Elbruz, etrafı gözlemek için ağaçlardan birinin tepesine çıktı. Yazel avlanmak
için Verda ile uzaklaştı. Aztek’ in verdiği hançer avlanma konusunda Yazel’ in
çok işine yarıyordu. Bazen kuş bazen tavşan avlıyordu.
Serenay yine kütüphaneden
aldığı kitaplara gömüldü. İlgisini çeken bir bölümde durakladı ve mırıldanarak
okumaya başladı. “Lider Harula tüm
zamanların en karanlık lideridir. Babasının ölümünden sonra Tilkar’ ın başına
geçer. Hırsı ve cesareti sayesinde kısa sürede tepe noktaya ulaşır. Fakat bu
onun için yeterli olmaz. Acımasızlığını yaptığı tüm savaşlarda gösterir.
Karanlık ününü dünyaya yayma çabası ile pek çok yandaş toplar. Karanlık olduğu
kadar gizemli olarak da bilinir. Başarı ve güç için başvurmadığı yol yoktur.
Zamanla bundan rahatsız olmaya başlayan yandaşları onu bırakır. O andan sonra liderin gerileme dönemi başlar.
1350 yılında 50 yaşındayken ağır bir yara alarak ölür. Lider Harula’ nın
öldürülmesi tüm dünyada geniş bir yankı bulur.”
Serenay kitabı kapatıp düşünmeye başladı. Lider Harula’ nın ne
kadar korkutucu biri olduğuna kendi gözleri ile şahit olmuştu. Ölümünün
üstünden asırlar geçmesine rağmen o hâlâ insanları huzursuz etmeye devam
ediyordu.
Elbruz’ un gözleri dağlardan uçsuz bucaksız tarlalara kadar her
yeri taradı. Dikkatini çeken hiçbir şey yoktu. Tepedeki güneş gözlerini
alıyordu. Bastığı yerlere dikkat ederek ağaçtan aşağı indi. Bakışları küçük bir
taşın üzerinde oturan Serenay' a takıldı. Onun rüzgârda savrulan saçlarına, endişe
dolu ela gözlerine... Yıllardır ona ilgisini saklamaya çalışıyordu. Elbruz
düşüncelerini kolayca söyleyebilen biri olmamıştı hiç. Bu vakte kadar
kendisinin farkına varamayan birine ne diyebilirdi ki? Serenay' a doğru birkaç
adım attıktan sonra durdu. Herkes düşüncelerini okuyacakmış gibi tedirgin
olmuştu.
“Elbruz, gel bak ne yazıyor burada,” dedi onu fark eden Serenay. Elbruz
bakışlarını yere indirip ona doğru yürümeye devam etti.

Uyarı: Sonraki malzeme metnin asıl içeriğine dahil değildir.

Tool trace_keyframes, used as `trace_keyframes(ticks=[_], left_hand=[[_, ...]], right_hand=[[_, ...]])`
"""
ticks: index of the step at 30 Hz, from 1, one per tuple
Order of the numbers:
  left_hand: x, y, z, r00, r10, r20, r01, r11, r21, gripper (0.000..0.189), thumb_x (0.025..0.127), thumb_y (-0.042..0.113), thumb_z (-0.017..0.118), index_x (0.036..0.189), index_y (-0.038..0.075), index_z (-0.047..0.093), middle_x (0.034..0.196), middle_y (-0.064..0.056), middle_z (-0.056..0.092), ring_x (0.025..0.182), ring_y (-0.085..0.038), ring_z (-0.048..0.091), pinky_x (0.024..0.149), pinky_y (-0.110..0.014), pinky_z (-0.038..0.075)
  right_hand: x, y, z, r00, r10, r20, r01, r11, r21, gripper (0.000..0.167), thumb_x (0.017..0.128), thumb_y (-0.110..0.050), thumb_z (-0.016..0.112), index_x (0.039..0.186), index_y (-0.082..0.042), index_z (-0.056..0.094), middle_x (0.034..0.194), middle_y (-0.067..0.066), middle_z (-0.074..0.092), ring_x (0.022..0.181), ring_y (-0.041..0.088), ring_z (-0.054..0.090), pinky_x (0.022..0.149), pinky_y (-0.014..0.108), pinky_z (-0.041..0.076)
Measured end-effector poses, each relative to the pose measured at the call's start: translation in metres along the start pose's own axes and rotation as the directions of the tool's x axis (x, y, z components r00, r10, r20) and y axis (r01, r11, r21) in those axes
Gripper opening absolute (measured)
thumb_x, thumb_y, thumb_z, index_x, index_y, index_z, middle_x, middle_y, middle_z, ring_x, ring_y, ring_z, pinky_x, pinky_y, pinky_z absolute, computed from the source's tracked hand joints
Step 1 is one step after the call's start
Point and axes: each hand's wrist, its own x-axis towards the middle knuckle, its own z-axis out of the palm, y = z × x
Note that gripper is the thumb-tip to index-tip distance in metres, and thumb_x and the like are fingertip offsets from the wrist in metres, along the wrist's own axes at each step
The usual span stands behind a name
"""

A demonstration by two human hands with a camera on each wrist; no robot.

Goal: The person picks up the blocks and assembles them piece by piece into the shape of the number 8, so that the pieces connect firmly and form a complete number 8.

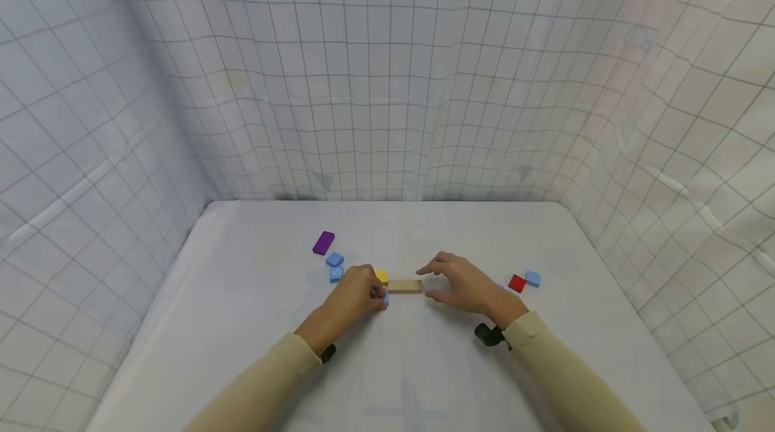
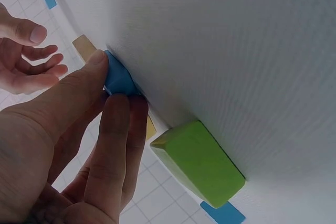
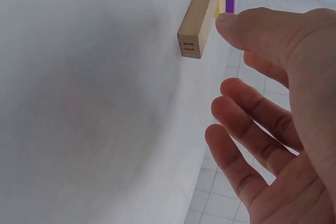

Serenay az önce okuduklarını
Elbruz' a aktardı. Bir süre bu konuya kafa yorup tartıştılar ancak ellerinde
yeteri kadar bilgi olmadığından bir sonuca varamadılar.
“Yani sence tüm o zaman kaymalarının sebebi Lider Harula mı?” dedi
Elbruz.
“Emin değilim, aklıma daha mantıklı bir açıklama gelmiyor. Gördüğümüz
her şey onla alakalıydı. Kötü şeyler olacağını seziyorum.”
“Endişelenme artık. Hedefimize az kaldı. Görevimizi tamamlayıp
hemen Butah' a döneceğiz.” Elbruz son cümleyi söylerken içi sıkıldı. Tekrar
saraya dönmeleri gerekecekti ve Serenay' ın Lider Canas' ı yine uyarmaya
çalışacağından emindi.
“Bir an önce dönmek istiyorum. Neyse şu bölümü bitireyim.” Serenay
kitabı okumaya devam edince Elbruz sessizliğe gömüldü.
Ertesi gün tepeleri, ovaları aşıp Saklı Mekana vardılar. Saklı Mekana
bir kuyu benzeri bir yerden giriliyordu. Oyulmuş kayalar basamaklar halinde
aşağıya, kuyuya doğru iniyordu. Dikkatlice girişin başında toplandılar.
“Gerçekten çok ilginç,” dedi Yazel başını uzatıp karanlık delikten
aşağıya bakarak.
“İlk kim gitmek ister?” diye sordu Verda.
“Kaç metre derine iniyor acaba?” dedi Elbruz.
Janef beline sıkıca bir halat doladı. Ucunu da diğerlerine uzattı.
“Beni yavaşça aşağıya salacaksınız. Ancak bu şekilde derinliği öğrenebiliriz.”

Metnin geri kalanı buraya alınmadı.